REQUIRED WORK:
Out of the listing below, copy every line that carries the string "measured".

DATA SEGMENT:
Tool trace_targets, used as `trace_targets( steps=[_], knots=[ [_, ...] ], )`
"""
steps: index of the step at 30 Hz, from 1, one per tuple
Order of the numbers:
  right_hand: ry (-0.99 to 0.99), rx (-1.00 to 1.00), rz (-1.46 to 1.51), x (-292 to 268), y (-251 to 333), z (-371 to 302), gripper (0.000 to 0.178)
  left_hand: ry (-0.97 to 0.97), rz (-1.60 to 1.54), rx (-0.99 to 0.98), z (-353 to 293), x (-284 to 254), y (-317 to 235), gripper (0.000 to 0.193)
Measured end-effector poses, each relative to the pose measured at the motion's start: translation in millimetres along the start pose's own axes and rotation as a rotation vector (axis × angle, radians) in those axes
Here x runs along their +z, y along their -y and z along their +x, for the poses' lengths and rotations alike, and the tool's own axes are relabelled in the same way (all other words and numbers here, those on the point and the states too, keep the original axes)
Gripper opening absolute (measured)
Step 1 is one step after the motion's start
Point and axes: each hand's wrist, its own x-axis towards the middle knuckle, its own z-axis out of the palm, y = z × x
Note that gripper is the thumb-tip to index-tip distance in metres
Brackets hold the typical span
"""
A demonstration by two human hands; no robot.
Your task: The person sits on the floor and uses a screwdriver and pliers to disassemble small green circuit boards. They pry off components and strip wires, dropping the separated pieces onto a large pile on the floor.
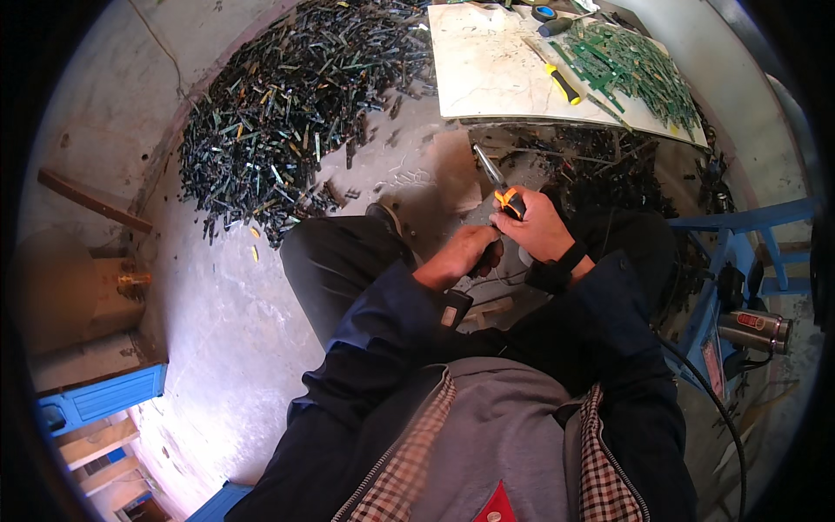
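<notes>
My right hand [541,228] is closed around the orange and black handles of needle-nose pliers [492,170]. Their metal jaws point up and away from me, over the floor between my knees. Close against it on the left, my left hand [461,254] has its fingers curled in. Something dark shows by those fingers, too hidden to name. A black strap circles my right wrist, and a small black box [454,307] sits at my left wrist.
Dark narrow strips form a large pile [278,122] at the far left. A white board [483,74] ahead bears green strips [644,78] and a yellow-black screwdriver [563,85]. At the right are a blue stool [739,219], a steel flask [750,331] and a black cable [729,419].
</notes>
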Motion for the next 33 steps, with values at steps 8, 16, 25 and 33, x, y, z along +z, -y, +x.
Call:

EXERCISE RESPONSE:
Measured end-effector poses, each relative to the pose measured at the motion's start: translation in millimetres along the start pose's own axes and rotation as a rotation vector (axis × angle, radians) in those axes
Gripper opening absolute (measured)

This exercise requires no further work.